As further circumstantial evidence that the Russian oligarchs are pulling the strings in Russia and are working together with the Western and Chinese oligarchs, what is the actual result of their war games in the Middle East.

Obviously their goal is to destabilize the Middle East and cause the oil to not flow out there any more. Even Trump is advocating destroying the oil fields.

Why? Ostensibly because as always they want an artificial monopoly and to be able to keep the price of oil from plummeting in the face of advancing technology which is driving the price inexorably lower, as I had explained about the inexorable trend of commodities some years ago:

 
You will probably need a week or two of studying the thread slowly.

I will be the first to admit I needed a week to fully absorb the following works of AnonyMint.

The Rise of Knowledge
Understand Everything Fundamentally

Together these are quite simply the most insightful piece of economic theory I have ever read.
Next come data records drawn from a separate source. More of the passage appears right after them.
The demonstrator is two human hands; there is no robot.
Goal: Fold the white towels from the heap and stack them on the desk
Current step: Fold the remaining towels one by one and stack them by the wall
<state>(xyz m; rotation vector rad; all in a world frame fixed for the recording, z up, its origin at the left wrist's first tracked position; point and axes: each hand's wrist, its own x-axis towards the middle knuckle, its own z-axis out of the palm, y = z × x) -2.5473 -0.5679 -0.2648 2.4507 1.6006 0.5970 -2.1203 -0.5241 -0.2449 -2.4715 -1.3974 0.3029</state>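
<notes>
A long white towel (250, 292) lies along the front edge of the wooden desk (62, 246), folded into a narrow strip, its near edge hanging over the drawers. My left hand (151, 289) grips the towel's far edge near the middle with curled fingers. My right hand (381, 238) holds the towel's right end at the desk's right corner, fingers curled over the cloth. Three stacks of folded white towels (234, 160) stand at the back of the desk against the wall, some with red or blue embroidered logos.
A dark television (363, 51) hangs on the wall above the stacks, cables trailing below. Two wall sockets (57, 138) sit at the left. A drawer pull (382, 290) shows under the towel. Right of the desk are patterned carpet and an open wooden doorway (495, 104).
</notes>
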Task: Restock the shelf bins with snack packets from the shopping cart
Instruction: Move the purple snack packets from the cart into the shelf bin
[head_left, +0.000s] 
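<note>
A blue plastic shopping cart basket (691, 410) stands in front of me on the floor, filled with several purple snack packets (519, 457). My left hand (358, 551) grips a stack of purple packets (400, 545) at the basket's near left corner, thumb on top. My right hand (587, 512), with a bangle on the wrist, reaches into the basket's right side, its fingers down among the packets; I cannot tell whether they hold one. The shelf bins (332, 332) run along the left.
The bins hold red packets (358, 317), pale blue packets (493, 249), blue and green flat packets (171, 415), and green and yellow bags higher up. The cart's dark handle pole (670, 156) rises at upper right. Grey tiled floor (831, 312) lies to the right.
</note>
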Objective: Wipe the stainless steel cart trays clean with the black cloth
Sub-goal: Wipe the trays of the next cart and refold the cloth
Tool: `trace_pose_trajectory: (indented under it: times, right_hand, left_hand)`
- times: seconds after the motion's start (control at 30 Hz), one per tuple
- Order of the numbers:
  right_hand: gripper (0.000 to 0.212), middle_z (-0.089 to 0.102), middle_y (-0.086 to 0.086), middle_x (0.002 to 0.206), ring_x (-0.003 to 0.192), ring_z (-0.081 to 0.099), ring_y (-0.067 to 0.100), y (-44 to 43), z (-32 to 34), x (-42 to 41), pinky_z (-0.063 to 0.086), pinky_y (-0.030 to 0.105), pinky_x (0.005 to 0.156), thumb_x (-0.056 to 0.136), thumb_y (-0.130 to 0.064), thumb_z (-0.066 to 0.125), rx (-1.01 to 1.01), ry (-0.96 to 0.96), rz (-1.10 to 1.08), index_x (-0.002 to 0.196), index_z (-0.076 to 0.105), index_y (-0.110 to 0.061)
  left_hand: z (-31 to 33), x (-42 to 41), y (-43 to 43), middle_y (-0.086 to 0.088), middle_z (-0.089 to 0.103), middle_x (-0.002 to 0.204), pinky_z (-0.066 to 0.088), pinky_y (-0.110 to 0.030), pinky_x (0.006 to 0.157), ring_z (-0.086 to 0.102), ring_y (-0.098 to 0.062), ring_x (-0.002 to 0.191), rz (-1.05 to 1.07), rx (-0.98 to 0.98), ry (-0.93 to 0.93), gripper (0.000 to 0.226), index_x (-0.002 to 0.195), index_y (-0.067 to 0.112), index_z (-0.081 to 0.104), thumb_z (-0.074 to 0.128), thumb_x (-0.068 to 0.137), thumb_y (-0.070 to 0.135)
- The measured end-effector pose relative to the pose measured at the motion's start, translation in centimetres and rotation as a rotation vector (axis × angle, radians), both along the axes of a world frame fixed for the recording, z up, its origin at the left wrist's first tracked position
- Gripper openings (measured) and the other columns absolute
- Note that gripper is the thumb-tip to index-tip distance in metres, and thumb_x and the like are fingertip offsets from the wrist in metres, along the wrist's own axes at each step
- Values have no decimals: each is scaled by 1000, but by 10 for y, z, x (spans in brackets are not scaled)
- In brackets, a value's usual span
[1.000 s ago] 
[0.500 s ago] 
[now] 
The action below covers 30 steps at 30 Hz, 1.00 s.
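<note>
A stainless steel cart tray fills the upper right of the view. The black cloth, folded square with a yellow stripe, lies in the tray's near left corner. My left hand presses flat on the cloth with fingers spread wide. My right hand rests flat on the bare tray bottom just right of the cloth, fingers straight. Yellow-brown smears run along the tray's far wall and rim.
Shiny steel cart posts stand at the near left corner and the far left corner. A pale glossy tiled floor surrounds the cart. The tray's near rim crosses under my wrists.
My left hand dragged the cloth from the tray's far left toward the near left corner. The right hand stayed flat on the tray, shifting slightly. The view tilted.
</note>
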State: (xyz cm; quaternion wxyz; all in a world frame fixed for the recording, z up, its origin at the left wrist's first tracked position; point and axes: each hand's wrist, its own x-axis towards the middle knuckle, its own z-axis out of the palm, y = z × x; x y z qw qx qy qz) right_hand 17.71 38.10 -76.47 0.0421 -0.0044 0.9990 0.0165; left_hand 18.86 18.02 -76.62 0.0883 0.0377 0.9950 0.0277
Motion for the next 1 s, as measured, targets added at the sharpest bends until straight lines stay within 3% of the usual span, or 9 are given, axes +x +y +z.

If the author is right and I think he is we are all in the midst of a tragedy of epic proportions.  It is sad unstoppable and will devastate the lives of much of humanity.

...

From The Rise of Knowledge, I quote myself:

Quote from: AnonyMint
Since recorded history began, the knowledge production share of the economy is inexorably increasing, which is why the cost (i.e. relative value) of hard resources has inexorably declined over the centuries (see the chart). Iron was a precious metal 323 B.C..



So apparently 2015.75 marks the new phase of the global economy where the debts have reached the Minsky Moment and the powers-that-be are ready to ramp up war to maintain their monopolies and control.

This has happened over and over throughout history and apparently it follows a cyclical period captured by Armstrong's pattern matching computer.

Note this will also destabilize Europe as a side-effect, i.e. the new proxy war is being fought in Europe and the Middle East. They don't dare fight it in the USA, because there are several million gun owners ready to give their life. Military activities in Europe will be as easy as a warm knife through butter.

Note it is ironic that Armstrong is blind to this interpretation because apparently his data and models do not attempt  to correlate the deception of the powers-that-be. His interpretation is that such synergy occurs not by plan or common interest, but because of dumb luck or that the powers-that-be are too stupid to understand how they destroy the global economy. I prefer the interpretation that these masters are much more astute than that, and know damn well what they are doing.